Minor side effects from the injected medications are not uncommon and can include nausea, itching, rash and sweating among other things. Headache can also occur on occasion, sometimes requiring further treatment. Fortunately, epidural steroid injections have an extremely good safety profile and serious complications are rare. Just like any other procedure, there are always potential complications and your doctor will discuss them with you before you decide to proceed.
10. What are the chances that this treatment might help my pain?

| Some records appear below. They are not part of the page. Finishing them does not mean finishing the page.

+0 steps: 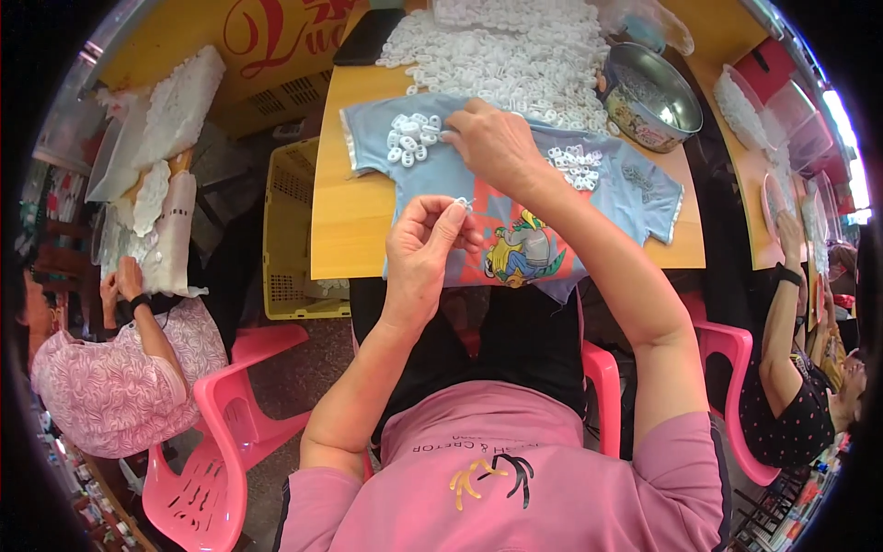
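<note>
My left hand (428, 244) pinches a small white plastic piece (462, 202) between thumb and fingertips, with a thin wire-like bit sticking out of it. Above and to the right, my right hand (497, 143) reaches over a light blue T-shirt (368, 138) spread on the table. Its fingers are bent together beside a small cluster of white oval plastic pieces (411, 140); whatever lies between the fingertips is too small to make out. A second white cluster (575, 167) rests right of my right wrist, and a patch of small greyish parts (636, 180) lies on the right sleeve.
A large heap of white pieces (497, 69) covers the table's far side. A round metal tin (653, 97) stands at the far right, and a dark phone-like slab (370, 37) far left. Yellow crates (290, 230) stand left of the table. People work at both sides.
</note>
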The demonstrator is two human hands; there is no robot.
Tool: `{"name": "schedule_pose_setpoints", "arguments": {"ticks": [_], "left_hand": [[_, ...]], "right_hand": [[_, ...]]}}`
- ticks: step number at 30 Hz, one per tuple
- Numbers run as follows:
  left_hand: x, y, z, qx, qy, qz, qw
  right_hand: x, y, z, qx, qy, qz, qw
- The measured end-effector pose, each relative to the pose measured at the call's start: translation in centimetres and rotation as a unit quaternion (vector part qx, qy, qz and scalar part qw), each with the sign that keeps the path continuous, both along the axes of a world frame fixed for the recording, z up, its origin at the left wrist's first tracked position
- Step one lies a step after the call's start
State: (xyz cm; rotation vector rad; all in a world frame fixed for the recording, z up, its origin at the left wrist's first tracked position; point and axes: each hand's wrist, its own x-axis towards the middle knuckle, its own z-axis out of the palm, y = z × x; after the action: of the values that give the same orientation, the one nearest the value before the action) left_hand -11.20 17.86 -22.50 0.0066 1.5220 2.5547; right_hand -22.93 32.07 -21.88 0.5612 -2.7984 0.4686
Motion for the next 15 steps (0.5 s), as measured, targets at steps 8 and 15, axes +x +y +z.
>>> {"name": "schedule_pose_setpoints", "arguments": {"ticks": [8, 15], "left_hand": [[-0.2, -0.5, 0.3, 0.035, -0.005, -0.006, 0.999], [-0.4, 0.0, 1.2, 0.038, -0.003, 0.007, 0.999]], "right_hand": [[0.7, 1.0, -0.4, -0.161, -0.045, 0.025, 0.986], [6.0, 3.2, 2.6, -0.577, -0.375, -0.012, 0.725]]}}
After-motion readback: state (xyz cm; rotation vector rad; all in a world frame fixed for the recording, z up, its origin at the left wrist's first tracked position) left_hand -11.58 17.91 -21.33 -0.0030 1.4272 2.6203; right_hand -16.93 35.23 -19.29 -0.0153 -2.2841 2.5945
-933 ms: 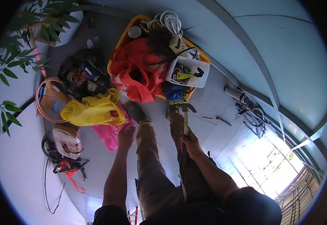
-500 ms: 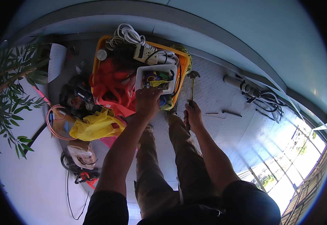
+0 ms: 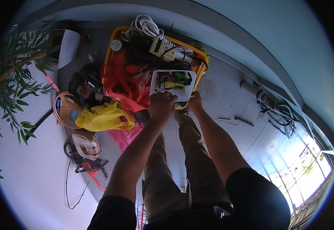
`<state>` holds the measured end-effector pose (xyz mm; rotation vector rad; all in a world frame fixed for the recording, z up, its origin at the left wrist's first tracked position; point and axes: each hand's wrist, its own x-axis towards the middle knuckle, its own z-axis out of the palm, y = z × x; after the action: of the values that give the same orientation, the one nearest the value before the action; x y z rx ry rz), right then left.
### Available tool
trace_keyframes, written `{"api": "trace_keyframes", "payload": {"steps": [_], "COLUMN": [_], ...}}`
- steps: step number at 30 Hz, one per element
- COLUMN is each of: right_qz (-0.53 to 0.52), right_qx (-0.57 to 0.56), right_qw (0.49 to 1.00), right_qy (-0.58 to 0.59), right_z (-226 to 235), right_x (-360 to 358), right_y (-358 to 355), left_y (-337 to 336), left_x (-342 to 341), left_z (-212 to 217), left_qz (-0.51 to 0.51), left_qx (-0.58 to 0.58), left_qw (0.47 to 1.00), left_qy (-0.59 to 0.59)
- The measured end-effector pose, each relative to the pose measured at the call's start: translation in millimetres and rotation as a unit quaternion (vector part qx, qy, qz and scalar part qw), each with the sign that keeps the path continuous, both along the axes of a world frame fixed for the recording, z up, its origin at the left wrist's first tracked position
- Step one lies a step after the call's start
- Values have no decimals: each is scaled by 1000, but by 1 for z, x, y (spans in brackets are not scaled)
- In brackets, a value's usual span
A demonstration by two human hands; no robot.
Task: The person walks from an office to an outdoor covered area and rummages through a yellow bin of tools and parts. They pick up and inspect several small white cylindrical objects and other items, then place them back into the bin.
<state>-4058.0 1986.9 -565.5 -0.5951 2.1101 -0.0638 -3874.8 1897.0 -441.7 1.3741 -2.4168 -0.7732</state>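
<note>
Crumpled yellow bag [image 3: 102,119] on floor, left of legs

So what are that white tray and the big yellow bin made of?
The white tray under both hands looks like thin moulded plastic: smooth, slightly glossy, with rounded corners. The yellow bin also looks like plastic, judging by its even bright colour and thick rounded rim, though clutter hides most of it.

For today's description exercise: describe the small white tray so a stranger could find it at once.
Find the big yellow crate heaped with cables. The white tray sits at its near edge, with both hands on it, the left hand and the right hand. It alone is pale, square and full of small colourful bits.
</note>
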Motion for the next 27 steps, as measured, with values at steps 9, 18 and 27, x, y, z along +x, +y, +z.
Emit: {"api": "trace_keyframes", "payload": {"steps": [9,18,27], "right_qz": [-177,-322,-10], "right_qx": [-66,-62,235], "right_qw": [972,932,925], "right_qy": [-143,-152,-300], "right_z": [20,191,286], "right_x": [-24,-34,86], "right_y": [-21,32,54], "left_y": [6,-13,208], "left_x": [-8,27,195], "left_z": [0,19,86], "left_qz": [12,121,330], "left_qx": [20,-36,531], "left_qw": [999,981,774], "left_qy": [-29,145,-100]}}
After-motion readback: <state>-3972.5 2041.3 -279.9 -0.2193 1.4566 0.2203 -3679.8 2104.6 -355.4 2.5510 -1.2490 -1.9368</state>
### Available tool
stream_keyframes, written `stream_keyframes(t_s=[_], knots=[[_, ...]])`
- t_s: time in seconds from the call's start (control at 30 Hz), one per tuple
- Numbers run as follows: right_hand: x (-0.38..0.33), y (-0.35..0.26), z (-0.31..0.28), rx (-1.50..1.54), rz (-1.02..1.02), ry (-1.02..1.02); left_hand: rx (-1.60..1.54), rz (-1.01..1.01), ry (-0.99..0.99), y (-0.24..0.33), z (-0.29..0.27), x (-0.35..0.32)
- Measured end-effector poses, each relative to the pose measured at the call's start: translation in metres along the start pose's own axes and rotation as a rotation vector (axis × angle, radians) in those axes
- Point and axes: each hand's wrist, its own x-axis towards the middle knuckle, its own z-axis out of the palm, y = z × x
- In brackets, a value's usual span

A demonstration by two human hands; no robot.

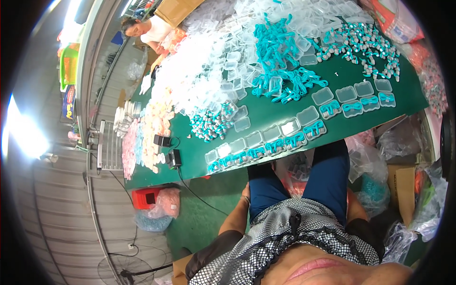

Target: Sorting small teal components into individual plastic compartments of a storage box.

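Note:
My left hand (246, 191) hangs low beside my left thigh, below the table edge; its fingers are too small and partly hidden to read. My right forearm (355, 206) runs down beside my right thigh, with the hand hidden behind the leg. Neither hand touches the things on the green table (190, 128). Along its near edge stands a row of open clear plastic cases (274, 146) holding teal and grey looped pieces. Several more open filled cases (352, 108) stand to the right. Beyond them lies a heap of teal cords (278, 54).
Small teal-and-grey pieces lie in piles at the middle (213, 121) and far right. Empty clear cases (228, 71) cover the far side. Pink and peach pieces (156, 123) and black adapters (175, 158) with a cable lie left. Another person (154, 31) works at the far left.

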Motion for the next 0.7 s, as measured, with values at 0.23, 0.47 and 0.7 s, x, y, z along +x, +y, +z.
stream_keyframes(t_s=[0.23, 0.47, 0.7], knots=[[0.003, -0.002, 0.001, -0.037, -0.016, -0.020, 0.031, -0.003, 0.024, -0.011, -0.010, 0.014], [0.010, -0.006, 0.007, -0.068, -0.039, -0.059, 0.019, 0.040, 0.023, -0.009, -0.014, 0.008], [0.011, -0.006, -0.001, -0.090, -0.054, -0.060, 0.128, 0.030, 0.085, -0.007, -0.008, 0.007]])
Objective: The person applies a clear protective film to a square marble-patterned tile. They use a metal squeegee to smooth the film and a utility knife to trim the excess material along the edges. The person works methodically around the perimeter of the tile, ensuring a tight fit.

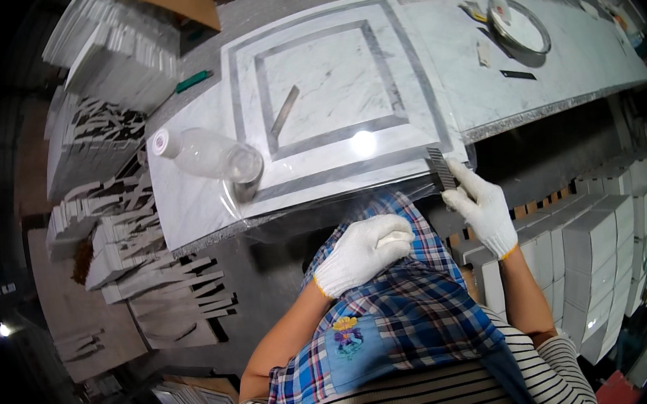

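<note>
In white knit gloves, my right hand [482, 207] pinches a dark flat strip marked with cross lines, which looks like a snap-off cutter blade [441, 169]. It stands at the front right edge of a white marble panel [328, 164] inlaid with two grey frames. My left hand [368, 252] rests against my plaid apron [417, 301], fingers curled together; whatever they may hold is hidden. A loose grey strip [285, 111] lies slantwise on the panel. Left of it, a clear plastic bottle [208, 154] lies on its side. Clear film [279, 220] hangs at the front edge.
On the right slab [476, 104] are a round metal-rimmed dish [539, 43], a black blade [518, 74] and a yellow cutter [474, 12]. Stacked white tiles [122, 58] and a green tool [194, 81] are at left. White boxes [588, 236] stand below right, cut strips [185, 291] below left.
</note>
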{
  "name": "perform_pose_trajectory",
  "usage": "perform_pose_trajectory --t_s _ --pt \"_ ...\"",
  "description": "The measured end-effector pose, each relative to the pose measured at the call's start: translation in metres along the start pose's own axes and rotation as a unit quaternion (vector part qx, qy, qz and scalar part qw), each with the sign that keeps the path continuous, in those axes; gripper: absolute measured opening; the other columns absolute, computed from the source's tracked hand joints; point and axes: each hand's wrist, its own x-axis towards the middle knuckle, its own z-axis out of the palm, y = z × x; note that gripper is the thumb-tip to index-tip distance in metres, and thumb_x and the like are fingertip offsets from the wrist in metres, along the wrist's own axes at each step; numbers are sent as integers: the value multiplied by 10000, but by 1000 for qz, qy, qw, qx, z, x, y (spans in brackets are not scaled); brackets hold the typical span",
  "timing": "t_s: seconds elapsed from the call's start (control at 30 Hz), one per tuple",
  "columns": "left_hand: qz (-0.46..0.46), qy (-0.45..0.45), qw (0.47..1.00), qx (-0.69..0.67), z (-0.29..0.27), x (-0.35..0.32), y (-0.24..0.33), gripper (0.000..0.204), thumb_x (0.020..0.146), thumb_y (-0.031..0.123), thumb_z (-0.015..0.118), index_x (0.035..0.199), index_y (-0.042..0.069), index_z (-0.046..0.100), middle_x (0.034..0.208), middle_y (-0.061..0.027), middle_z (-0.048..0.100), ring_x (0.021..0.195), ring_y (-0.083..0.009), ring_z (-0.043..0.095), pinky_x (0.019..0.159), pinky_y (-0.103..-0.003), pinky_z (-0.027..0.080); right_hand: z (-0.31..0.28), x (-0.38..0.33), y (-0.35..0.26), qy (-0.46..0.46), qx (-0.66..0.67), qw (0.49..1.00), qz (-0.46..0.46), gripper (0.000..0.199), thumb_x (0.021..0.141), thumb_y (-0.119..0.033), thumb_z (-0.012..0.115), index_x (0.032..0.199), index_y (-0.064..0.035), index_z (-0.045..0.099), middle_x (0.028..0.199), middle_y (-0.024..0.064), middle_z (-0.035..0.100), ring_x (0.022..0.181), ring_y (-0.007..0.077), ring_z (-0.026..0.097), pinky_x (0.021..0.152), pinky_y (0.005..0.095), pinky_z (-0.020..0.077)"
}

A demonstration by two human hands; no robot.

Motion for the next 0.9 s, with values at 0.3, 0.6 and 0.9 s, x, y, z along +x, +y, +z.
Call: perform_pose_trajectory --t_s 0.3,0.6,0.9 --pt "-45 236 945 -223 -46 -48 -20 411 993 370 712 1040 -38 729 824 -98 744 709 -125 686 655 -257 552 48 0 -8 -2 46 999 19 232 962 -165 715 1115 9 727 785 -27 650 713 44 531 651 226 455" --pt "-96 499 844 -175 -92 -89 -19 283 1002 185 663 833 -37 709 581 -23 608 435 -74 498 415 -261 341 62 16 -28 17 -73 993 -92 253 1009 -203 656 1130 7 727 847 91 747 778 123 674 739 282 538" --pt "-38 660 629 408 -201 -95 -61 327 923 349 747 1003 32 758 867 -143 740 774 -292 707 712 -388 533 71 14 -49 1 -45 998 -34 227 1061 -185 567 1028 16 666 677 64 673 624 80 613 619 264 494"
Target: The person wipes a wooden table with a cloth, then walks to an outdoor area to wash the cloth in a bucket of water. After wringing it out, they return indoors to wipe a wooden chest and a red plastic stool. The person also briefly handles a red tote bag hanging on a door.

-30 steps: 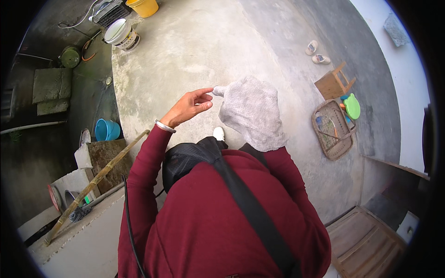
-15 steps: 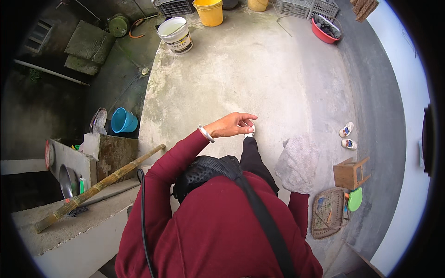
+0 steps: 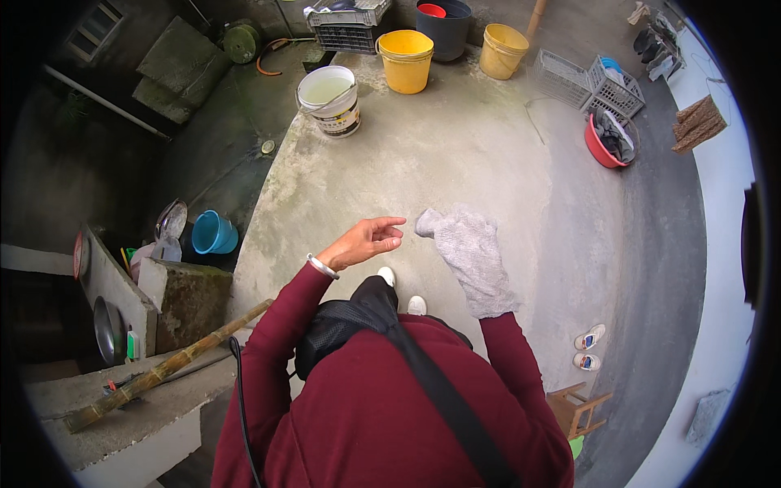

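Note:
A grey fuzzy cloth (image 3: 472, 252) covers my right hand and wrist like a loose mitt. The fingers beneath it are hidden, so their pose does not show. My left hand (image 3: 366, 242) hovers just left of the cloth's tip, apart from it. Its index finger points out, the other fingers bend loosely, and nothing is in it. A silver bangle (image 3: 323, 267) circles the left wrist. Below both hands are my white shoes (image 3: 417, 306) on the concrete floor.
Ahead stand a white bucket (image 3: 329, 102) of liquid, yellow buckets (image 3: 405, 61) and crates (image 3: 618, 91). A red basin (image 3: 600, 146) is far right. On the left are a bamboo pole (image 3: 163, 370) and blue bucket (image 3: 215, 233); shoes (image 3: 590, 337) and a wooden stool (image 3: 576, 407) are on the right.
The cloth-covered right hand has risen forward and left, nearer my left hand. My left hand has shifted left. The view has tilted up, showing more buckets and crates; both my shoes now show.

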The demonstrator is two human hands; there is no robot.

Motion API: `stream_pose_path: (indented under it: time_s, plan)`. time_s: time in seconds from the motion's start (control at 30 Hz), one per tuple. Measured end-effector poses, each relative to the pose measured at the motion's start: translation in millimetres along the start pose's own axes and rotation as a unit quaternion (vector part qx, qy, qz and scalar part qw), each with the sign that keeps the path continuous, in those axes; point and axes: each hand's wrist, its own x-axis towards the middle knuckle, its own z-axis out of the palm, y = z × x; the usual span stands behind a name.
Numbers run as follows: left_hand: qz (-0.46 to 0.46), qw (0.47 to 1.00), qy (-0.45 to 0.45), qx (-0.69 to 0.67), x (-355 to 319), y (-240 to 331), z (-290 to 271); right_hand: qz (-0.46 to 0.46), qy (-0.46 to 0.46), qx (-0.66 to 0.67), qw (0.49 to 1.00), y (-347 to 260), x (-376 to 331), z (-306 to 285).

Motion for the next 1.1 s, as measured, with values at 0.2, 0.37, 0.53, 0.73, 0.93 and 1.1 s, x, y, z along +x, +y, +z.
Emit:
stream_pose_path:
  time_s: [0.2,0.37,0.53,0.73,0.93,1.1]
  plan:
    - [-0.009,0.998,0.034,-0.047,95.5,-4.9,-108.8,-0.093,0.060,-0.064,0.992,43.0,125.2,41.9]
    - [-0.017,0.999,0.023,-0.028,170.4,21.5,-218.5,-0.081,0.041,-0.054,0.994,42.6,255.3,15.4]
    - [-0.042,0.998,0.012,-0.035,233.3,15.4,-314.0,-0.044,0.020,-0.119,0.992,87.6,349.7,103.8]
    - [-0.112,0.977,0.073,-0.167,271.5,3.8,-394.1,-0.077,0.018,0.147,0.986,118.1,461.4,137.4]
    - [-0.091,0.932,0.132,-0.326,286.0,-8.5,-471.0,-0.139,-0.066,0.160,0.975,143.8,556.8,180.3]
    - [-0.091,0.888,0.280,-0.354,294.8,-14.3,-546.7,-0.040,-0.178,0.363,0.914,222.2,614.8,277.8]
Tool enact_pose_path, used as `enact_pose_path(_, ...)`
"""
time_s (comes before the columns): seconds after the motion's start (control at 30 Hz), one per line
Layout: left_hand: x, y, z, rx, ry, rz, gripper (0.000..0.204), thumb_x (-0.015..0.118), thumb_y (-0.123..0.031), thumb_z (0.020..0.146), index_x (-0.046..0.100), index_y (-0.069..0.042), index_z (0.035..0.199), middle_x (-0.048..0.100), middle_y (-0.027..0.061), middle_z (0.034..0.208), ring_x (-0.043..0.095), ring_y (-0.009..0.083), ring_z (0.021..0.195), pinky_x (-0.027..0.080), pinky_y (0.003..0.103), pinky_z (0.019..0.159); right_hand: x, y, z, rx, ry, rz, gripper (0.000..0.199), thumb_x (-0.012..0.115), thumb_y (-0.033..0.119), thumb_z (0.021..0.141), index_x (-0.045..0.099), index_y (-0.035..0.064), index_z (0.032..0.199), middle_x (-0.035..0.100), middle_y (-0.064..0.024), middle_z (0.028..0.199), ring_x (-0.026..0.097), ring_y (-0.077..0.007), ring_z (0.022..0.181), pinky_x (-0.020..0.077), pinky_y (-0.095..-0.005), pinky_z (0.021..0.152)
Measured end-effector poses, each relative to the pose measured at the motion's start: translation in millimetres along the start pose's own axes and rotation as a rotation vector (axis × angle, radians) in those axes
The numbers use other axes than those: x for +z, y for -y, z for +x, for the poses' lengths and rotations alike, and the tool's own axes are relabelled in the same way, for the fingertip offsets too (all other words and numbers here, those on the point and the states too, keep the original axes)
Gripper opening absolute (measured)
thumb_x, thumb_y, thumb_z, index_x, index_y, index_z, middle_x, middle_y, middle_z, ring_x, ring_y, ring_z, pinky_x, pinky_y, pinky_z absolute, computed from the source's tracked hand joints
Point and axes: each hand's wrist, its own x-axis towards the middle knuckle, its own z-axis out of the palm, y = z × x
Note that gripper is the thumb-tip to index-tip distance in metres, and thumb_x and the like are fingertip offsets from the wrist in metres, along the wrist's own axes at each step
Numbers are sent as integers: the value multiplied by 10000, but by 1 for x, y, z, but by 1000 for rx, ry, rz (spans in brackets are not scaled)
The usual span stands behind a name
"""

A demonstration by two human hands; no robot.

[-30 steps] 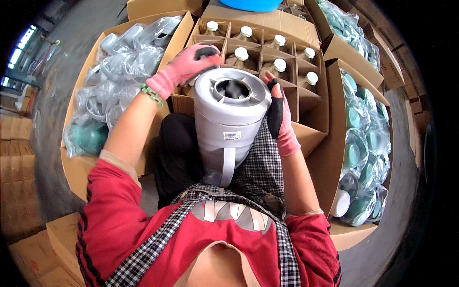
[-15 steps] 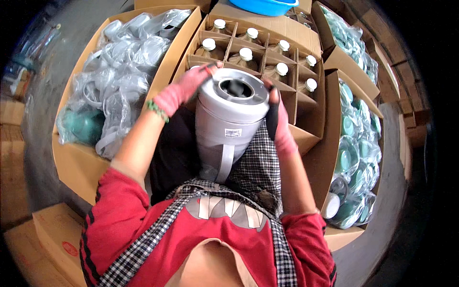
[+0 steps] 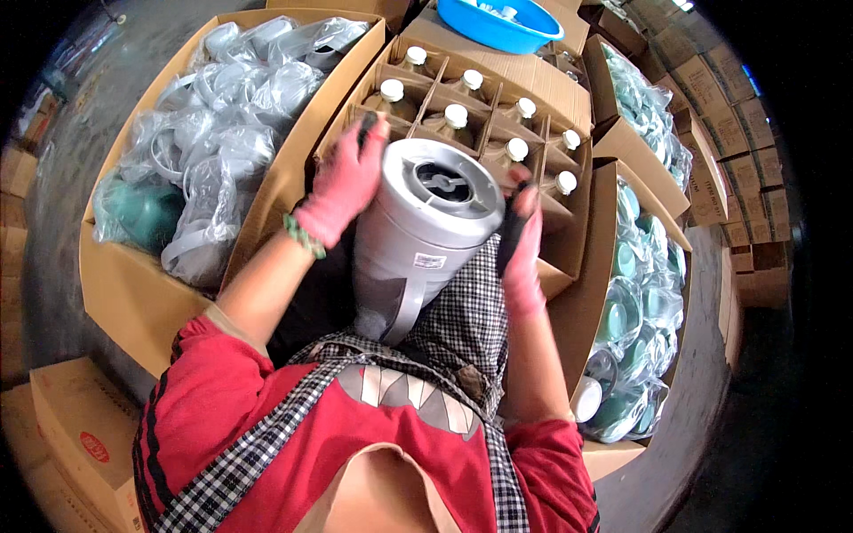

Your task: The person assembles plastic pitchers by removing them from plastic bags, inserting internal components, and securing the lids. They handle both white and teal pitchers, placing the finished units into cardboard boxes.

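Note:
A grey plastic flask body (image 3: 418, 240) with a side handle rests upright on my lap, its open bottom ring facing up. My left hand (image 3: 345, 182), in a pink glove, presses against its left side near the top. My right hand (image 3: 520, 240), in a pink and black glove, holds its right side. Just beyond the flask is a divided carton (image 3: 542, 84) holding several glass liners with white caps (image 3: 456, 115).
A big carton (image 3: 133, 293) on the left holds bagged grey and teal parts. Another carton (image 3: 591, 311) on the right holds bagged teal lids. A blue basin (image 3: 498, 25) sits at the top. More boxes (image 3: 71, 426) stand at lower left.
The view has shifted and the flask now tilts slightly right. My left hand has slid from the flask's top rim down onto its left side. My right hand stays on the right side.

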Motion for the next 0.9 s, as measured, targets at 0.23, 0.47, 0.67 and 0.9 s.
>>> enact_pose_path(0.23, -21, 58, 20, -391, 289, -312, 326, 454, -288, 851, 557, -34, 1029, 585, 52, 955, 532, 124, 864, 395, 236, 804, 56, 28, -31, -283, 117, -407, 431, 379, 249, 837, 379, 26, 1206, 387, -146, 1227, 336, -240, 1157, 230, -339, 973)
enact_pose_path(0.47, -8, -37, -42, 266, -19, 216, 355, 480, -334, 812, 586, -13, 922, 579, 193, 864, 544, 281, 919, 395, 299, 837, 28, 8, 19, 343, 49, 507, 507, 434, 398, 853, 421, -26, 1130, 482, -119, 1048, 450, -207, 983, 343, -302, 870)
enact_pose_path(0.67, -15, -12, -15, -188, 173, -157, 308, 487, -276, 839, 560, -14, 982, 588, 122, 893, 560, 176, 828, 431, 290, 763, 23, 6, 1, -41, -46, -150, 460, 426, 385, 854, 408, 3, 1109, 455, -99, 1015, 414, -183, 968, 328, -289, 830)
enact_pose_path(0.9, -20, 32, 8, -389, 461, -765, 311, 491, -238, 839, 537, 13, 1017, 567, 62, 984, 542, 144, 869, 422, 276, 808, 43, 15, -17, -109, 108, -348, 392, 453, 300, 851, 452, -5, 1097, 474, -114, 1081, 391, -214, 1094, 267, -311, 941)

Most studies show that this treatment help relieve pain in at least half (50%) of the patients treated. The degree and duration of pain relief are variable and depend on many factors, including the underlying diagnosis or condition being treated, duration or symptoms before treatment, and whether previous back or neck surgery has been performed. Several conditions that may improve with epidurals include but are not limited to: chronic neck pain, chronic back pain, sciatica, pinched nerves, headache from cervical spine disease, bulging or herniated discs, failed back surgery, shingles or post-herpetic neuralgia, lumbar thoracic and cervical radiculopathy.
11. Can these injections be repeated if my pain returns?
Yes, this procedure can definitely be repeated if it was helpful to your pain in the past. Although there is some flexibility with a repeat injection series, your pain management specialist will probably wait for at least three to six months after your last series of injections to avoid undesirable side effects.